Dave was such a loving and patient support in so many ways—including his even-keeled responses when I’d tell him I was heading out on foot for the day and didn’t know when I’d be back.
“I’ll check in every once in a while,” I’d say as loaded up my backpack with the schoolbooks I needed to somehow get through.
We lived quite close to the Pinellas Trail, a 43-mile linear park that weaves through Pinellas County, and walking in the fresh air had become an important strategy for helping me cope.
So, I’d walk along the trail with a book and pen in hand, using my peripheral vision to stay on course while I read and highlighted passages I wanted to revisit for the papers I’d need to write.
I was so grateful for the ability to multi-task in this way, since it helped me to get through all that dry material and was a great outlet for my grief.
And if you’re wondering if I met all those deadlines on time—15 books and 8 papers to write—the answer is yes, but it cost me dearly to do so.
After one particular episode of falling apart, I returned home to my wonderful Dave, who was concerned enough to have found a cruise for us to take after the semester was through.
I can’t begin to explain how much I needed exactly what he did—which was to arrange every detail so I could take his hand, let go, and mindlessly savor absolute relaxation for an entire week.
The vulnerability of grief
It’s been over five years since Mom died and I’m grateful that over time the acuity of my grief has faded.
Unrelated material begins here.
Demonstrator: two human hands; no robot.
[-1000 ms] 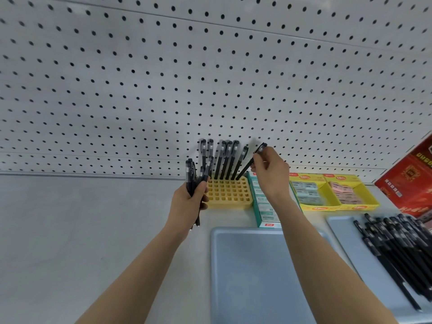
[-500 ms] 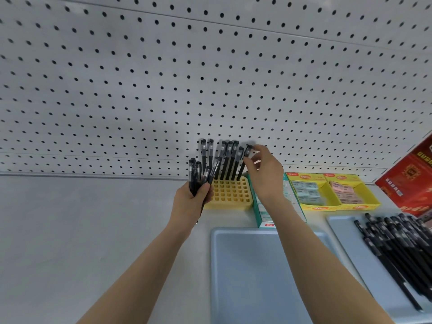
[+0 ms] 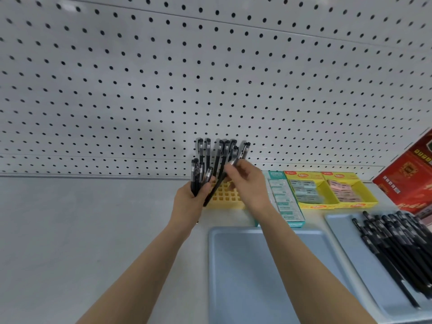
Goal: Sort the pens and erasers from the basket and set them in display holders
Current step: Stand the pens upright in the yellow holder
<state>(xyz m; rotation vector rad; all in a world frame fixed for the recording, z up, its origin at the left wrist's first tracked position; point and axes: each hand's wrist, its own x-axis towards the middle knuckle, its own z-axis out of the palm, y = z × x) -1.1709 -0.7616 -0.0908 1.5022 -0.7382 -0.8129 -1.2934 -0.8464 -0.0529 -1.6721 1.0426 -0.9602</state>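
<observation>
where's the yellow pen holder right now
Head view, centre: the yellow pen holder stands on the shelf by the pegboard, partly behind the right hand, just left of the teal eraser box.

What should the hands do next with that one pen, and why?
Probably the right hand should lift the pen it pinches clear of the bunch in the left hand and stand it in a free hole of the yellow holder; only the back row holds pens, and front holes look open.

glossy black plastic pens (image 3: 218,157), matt yellow plastic holder (image 3: 224,199).
</observation>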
Of course, I still miss her deeply, but I know she’s delirious with delight in the paradise she’s enjoying with Jesus, my dad, and all the loved ones who were waiting for her there.
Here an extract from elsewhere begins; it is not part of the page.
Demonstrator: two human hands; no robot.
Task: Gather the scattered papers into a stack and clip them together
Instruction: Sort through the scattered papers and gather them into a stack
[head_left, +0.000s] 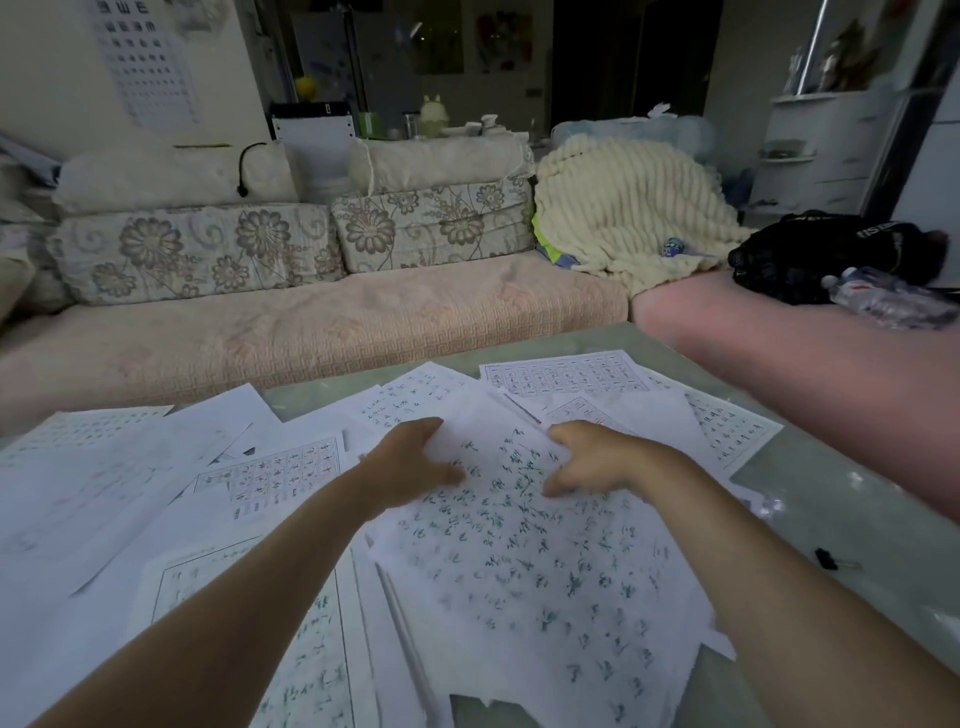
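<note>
Early stage: left hand (410, 462) and right hand (587, 457) are gripping the top handwritten sheet (545, 571); other papers (104, 467) are lying scattered; binder clip (826, 558) is sitting unused near the table (831, 499)'s right edge.

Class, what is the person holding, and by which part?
The left hand and right hand each grip the handwritten sheet along its far edge, thumbs on top.

The papers (519, 545) before me are thin, matt white sheets, a little crumpled, lying on a table (831, 499) whose pale top looks smooth and glossy, like glass or polished stone. On my right, the binder clip (826, 558) is black with a thin metallic wire handle. Far off, the sofa (311, 332) has a rough woven cloth cover and the blanket (623, 208) is ribbed plush.
</note>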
And knowing that I’ll join all of them someday brings me incredible joy and peace.
But in this world, I’ve come to realize how vulnerable acute grief makes us in a variety of ways—which we’re often unable to grasp when we’re in the midst of it.
So, my encouragement is for gentleness during this time.
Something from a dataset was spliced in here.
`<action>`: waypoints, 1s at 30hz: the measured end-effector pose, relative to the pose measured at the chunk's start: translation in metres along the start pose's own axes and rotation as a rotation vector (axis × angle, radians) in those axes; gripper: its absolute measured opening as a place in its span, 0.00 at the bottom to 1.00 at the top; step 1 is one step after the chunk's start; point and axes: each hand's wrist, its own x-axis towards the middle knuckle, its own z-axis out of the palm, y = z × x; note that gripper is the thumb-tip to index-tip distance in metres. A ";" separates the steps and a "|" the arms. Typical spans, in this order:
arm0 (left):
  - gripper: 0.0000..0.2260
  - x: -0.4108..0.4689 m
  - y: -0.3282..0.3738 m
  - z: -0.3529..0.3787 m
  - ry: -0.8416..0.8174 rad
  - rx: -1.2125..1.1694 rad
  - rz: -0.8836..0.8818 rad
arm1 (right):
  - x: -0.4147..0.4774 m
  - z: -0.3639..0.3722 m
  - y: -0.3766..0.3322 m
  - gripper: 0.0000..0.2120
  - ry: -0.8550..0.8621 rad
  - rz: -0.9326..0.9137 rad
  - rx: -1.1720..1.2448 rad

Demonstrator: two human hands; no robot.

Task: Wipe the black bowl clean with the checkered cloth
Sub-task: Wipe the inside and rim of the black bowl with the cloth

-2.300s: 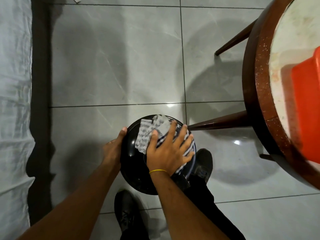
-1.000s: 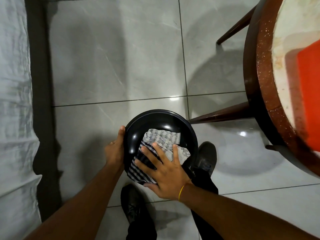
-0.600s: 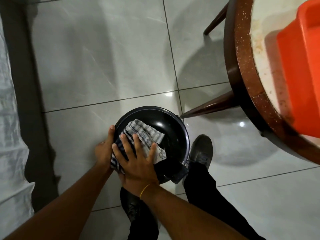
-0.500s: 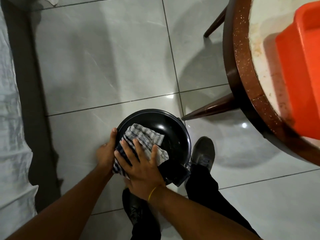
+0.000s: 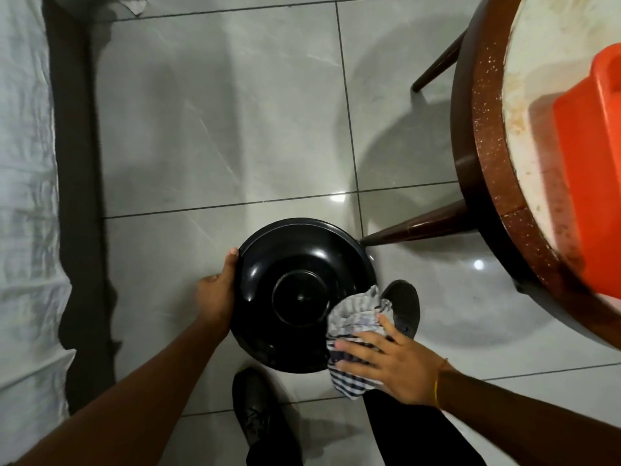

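The black bowl (image 5: 295,290) is held in the air above the tiled floor, showing a raised ring at its middle. My left hand (image 5: 216,294) grips its left rim, thumb on the edge. The checkered cloth (image 5: 356,334), white with dark stripes, is bunched against the bowl's lower right rim. My right hand (image 5: 389,361) lies flat on the cloth with fingers spread, pressing it to the bowl. Part of the cloth is hidden under that hand.
A round table (image 5: 487,163) with a dark wooden rim and legs stands at the right, with an orange container (image 5: 591,156) on it. White fabric (image 5: 27,196) runs along the left edge. My two dark shoes (image 5: 258,418) are below the bowl.
My right hand has slid the cloth from the bowl's left side to its lower right rim. The bowl now shows a raised central ring. My left hand stays on the left rim.
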 end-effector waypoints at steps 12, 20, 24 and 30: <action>0.53 0.003 -0.007 0.003 0.040 0.014 -0.012 | 0.080 -0.040 -0.028 0.44 0.077 0.200 0.087; 0.48 0.001 -0.004 0.004 0.025 -0.059 0.002 | 0.148 -0.065 -0.035 0.41 0.058 0.463 0.243; 0.46 -0.001 -0.005 0.006 0.060 -0.059 -0.020 | 0.169 -0.076 -0.056 0.40 0.111 0.774 0.335; 0.46 -0.017 -0.009 0.022 0.083 -0.026 0.008 | 0.236 -0.113 -0.088 0.41 0.181 1.649 0.621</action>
If you’ve recently experienced the loss of a loved one, know that whatever you’re feeling or not feeling is okay. Please remember to be kind to yourself, patient with your progress, and seek the support you need.
Everyone experiences grief differently, so no two journeys through this season look exactly alike. Don’t compare yourself with others or think you should or shouldn’t do or be any certain anything.
And if you know someone who is grieving, extend the loving support to prop them up during a time in which their world has been turned upside down—which is something we’ll all need at some point in our lives.
The fertile soil of grief
Although I experienced great pain during my season of acute grief, I also discovered a much deeper intimacy with Jesus during this fertile time.
I must admit that I was a bit surprised by that, but I shouldn’t have been.
After all, it’s not typically when we’re feeling our most confident and self-assured that we scramble after the peace and comfort only He can provide—but when we’re all out of steam and hanging on by a thread.
In the depth of our pain, when it seems no one really understands how we feel, we can count on the fact that Jesus does.
He gets it. He gets us. And He’s able and willing to help if we’ll only ask and open that door to Him.
So that’s the other encouragement I’ll offer—to make the most of grief’s pain by allowing God to use it as fertile soil to deepen your intimacy with Him.
Grief can make us vulnerable in so many ways, especially in the acute season right after a loved one dies. That time may last longer for some than others. Regardless, it’s important to consistently be good to yourself; soak up the support and love that’s around you; and step into the peace and comfort that Jesus wants to provide.